EXERCISE OBJECTIVE -
Each line of the records is to be copied verbatim.

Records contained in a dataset
»»

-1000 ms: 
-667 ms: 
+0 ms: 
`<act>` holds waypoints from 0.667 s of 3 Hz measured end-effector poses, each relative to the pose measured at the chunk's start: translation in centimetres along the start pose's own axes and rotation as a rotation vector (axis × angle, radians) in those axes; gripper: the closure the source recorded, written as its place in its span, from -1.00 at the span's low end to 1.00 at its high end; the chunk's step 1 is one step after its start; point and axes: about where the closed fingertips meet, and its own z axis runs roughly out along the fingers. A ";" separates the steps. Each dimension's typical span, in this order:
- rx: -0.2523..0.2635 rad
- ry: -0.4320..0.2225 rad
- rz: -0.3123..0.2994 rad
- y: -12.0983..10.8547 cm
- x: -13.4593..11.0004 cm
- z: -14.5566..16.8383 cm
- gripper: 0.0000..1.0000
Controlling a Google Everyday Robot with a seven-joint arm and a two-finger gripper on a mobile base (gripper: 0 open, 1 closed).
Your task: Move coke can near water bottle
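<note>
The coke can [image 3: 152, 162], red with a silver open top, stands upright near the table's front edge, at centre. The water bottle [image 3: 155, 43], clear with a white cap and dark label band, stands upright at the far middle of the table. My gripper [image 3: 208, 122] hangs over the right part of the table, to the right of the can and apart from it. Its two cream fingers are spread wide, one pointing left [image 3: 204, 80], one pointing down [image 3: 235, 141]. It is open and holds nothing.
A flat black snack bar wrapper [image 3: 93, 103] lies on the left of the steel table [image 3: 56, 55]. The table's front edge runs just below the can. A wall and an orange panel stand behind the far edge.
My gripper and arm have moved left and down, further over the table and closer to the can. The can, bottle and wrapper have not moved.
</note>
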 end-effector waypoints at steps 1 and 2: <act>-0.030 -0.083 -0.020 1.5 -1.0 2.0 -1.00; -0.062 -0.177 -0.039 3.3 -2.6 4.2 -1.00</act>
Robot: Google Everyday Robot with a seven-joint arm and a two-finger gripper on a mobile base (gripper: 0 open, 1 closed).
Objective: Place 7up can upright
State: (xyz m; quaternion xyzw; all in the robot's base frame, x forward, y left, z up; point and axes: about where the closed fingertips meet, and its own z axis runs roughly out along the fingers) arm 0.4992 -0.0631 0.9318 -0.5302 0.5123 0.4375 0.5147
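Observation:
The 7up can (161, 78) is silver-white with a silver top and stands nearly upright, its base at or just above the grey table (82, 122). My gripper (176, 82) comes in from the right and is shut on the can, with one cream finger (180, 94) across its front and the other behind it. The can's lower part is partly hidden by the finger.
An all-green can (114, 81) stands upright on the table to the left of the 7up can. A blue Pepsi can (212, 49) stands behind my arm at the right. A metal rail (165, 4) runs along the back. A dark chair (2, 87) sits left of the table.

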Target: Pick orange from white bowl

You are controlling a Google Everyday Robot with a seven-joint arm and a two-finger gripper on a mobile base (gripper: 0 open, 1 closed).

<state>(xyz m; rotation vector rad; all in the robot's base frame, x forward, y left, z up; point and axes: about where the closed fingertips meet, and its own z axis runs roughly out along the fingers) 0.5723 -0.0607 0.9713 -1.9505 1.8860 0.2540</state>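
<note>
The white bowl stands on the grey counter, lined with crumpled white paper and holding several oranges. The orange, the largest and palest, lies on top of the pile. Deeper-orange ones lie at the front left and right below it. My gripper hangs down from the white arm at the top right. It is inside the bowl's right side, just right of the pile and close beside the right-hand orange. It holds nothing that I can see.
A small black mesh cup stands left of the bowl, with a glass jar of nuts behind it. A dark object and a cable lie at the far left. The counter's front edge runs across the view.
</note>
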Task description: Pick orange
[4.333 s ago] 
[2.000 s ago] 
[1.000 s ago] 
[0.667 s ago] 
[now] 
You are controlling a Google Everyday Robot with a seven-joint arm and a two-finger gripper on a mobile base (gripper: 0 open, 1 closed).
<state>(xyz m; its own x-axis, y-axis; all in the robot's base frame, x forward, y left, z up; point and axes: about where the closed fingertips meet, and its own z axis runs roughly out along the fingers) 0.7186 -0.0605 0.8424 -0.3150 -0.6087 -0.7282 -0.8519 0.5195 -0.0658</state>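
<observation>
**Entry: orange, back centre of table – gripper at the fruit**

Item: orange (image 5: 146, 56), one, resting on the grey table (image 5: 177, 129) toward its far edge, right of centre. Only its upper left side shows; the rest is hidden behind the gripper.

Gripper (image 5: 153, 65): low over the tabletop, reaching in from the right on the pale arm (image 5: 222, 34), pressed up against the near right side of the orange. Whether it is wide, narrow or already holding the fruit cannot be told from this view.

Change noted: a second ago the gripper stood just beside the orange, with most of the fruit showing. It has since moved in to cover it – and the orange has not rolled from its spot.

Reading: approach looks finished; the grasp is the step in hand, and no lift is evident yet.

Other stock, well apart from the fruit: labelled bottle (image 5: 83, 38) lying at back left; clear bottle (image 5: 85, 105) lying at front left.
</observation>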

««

EXERCISE RESPONSE -
-1000 ms: 
-667 ms: 
+0 ms: 
`<act>` holds waypoints from 0.667 s of 3 Hz measured end-effector poses, each relative to the pose measured at the chunk's start: translation in centimetres along the start pose's own axes and rotation as a rotation vector (axis × angle, radians) in those axes; gripper: the closure the source recorded, written as its place in its span, from -1.00 at the span's low end to 1.00 at its high end; the chunk's step 1 is one step after its start; point and axes: about where the closed fingertips meet, and its own z axis runs roughly out along the fingers. A ";" separates the steps. Each dimension's typical span, in this order:
- rx: -0.2523..0.2635 rad
- ry: -0.4320..0.2225 rad
- rz: -0.3123..0.2994 rad
- y: -12.0983..10.8547 cm
- x: -13.4593..11.0004 cm
- z: -14.5566..16.8383 cm
- gripper: 0.0000..1.0000
Controlling a Google Everyday Robot with a seven-joint arm and a two-finger gripper on a mobile base (gripper: 0 open, 1 closed).
Your task: Move coke can near water bottle
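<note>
The coke can [image 3: 152, 162], red with a silver open top, stands upright near the table's front edge, at centre. The water bottle [image 3: 155, 43], clear with a white cap and dark label band, stands upright at the far middle of the table. My gripper [image 3: 208, 122] hangs over the right part of the table, to the right of the can and apart from it. Its two cream fingers are spread wide, one pointing left [image 3: 204, 80], one pointing down [image 3: 235, 141]. It is open and holds nothing.
A flat black snack bar wrapper [image 3: 93, 103] lies on the left of the steel table [image 3: 56, 55]. The table's front edge runs just below the can. A wall and an orange panel stand behind the far edge.
My gripper and arm have moved left and down, further over the table and closer to the can. The can, bottle and wrapper have not moved.
</note>
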 end-effector waypoints at steps 1 and 2: <act>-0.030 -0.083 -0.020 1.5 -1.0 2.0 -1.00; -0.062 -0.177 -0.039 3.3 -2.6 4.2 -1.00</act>
Robot: Google Everyday Robot with a seven-joint arm and a two-finger gripper on a mobile base (gripper: 0 open, 1 closed).
Objective: Place 7up can upright
State: (xyz m; quaternion xyzw; all in the robot's base frame, x forward, y left, z up; point and axes: about where the closed fingertips meet, and its own z axis runs roughly out along the fingers) arm 0.4992 -0.0631 0.9318 -0.5302 0.5123 0.4375 0.5147
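Observation:
The 7up can (161, 78) is silver-white with a silver top and stands nearly upright, its base at or just above the grey table (82, 122). My gripper (176, 82) comes in from the right and is shut on the can, with one cream finger (180, 94) across its front and the other behind it. The can's lower part is partly hidden by the finger.
An all-green can (114, 81) stands upright on the table to the left of the 7up can. A blue Pepsi can (212, 49) stands behind my arm at the right. A metal rail (165, 4) runs along the back. A dark chair (2, 87) sits left of the table.
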
Target: Pick orange from white bowl

You are controlling a Google Everyday Robot with a seven-joint arm and a two-finger gripper on a mobile base (gripper: 0 open, 1 closed).

<state>(xyz m; rotation vector rad; all in the robot's base frame, x forward, y left, z up; point and axes: about where the closed fingertips meet, and its own z axis runs roughly out along the fingers) 0.5723 -0.0607 0.9713 -1.9505 1.8860 0.2540</state>
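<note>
The white bowl stands on the grey counter, lined with crumpled white paper and holding several oranges. The orange, the largest and palest, lies on top of the pile. Deeper-orange ones lie at the front left and right below it. My gripper hangs down from the white arm at the top right. It is inside the bowl's right side, just right of the pile and close beside the right-hand orange. It holds nothing that I can see.
A small black mesh cup stands left of the bowl, with a glass jar of nuts behind it. A dark object and a cable lie at the far left. The counter's front edge runs across the view.
</note>
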Task description: Pick orange
[4.333 s ago] 
[2.000 s ago] 
[1.000 s ago] 
[0.667 s ago] 
[now] 
You are controlling a Google Everyday Robot with a seven-joint arm and a two-finger gripper on a mobile base (gripper: 0 open, 1 closed).
<state>(xyz m; its own x-axis, y-axis; all in the robot's base frame, x forward, y left, z up; point and axes: about where the closed fingertips meet, and its own z axis runs roughly out along the fingers) 0.7186 -0.0605 0.8424 -0.3150 -0.6087 -0.7282 -0.8519 0.5195 -0.0658</state>
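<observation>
**Entry: orange, back centre of table – gripper at the fruit**

Item: orange (image 5: 146, 56), one, resting on the grey table (image 5: 177, 129) toward its far edge, right of centre. Only its upper left side shows; the rest is hidden behind the gripper.

Gripper (image 5: 153, 65): low over the tabletop, reaching in from the right on the pale arm (image 5: 222, 34), pressed up against the near right side of the orange. Whether it is wide, narrow or already holding the fruit cannot be told from this view.

Change noted: a second ago the gripper stood just beside the orange, with most of the fruit showing. It has since moved in to cover it – and the orange has not rolled from its spot.

Reading: approach looks finished; the grasp is the step in hand, and no lift is evident yet.

Other stock, well apart from the fruit: labelled bottle (image 5: 83, 38) lying at back left; clear bottle (image 5: 85, 105) lying at front left.
</observation>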

Nothing remains to add to the output.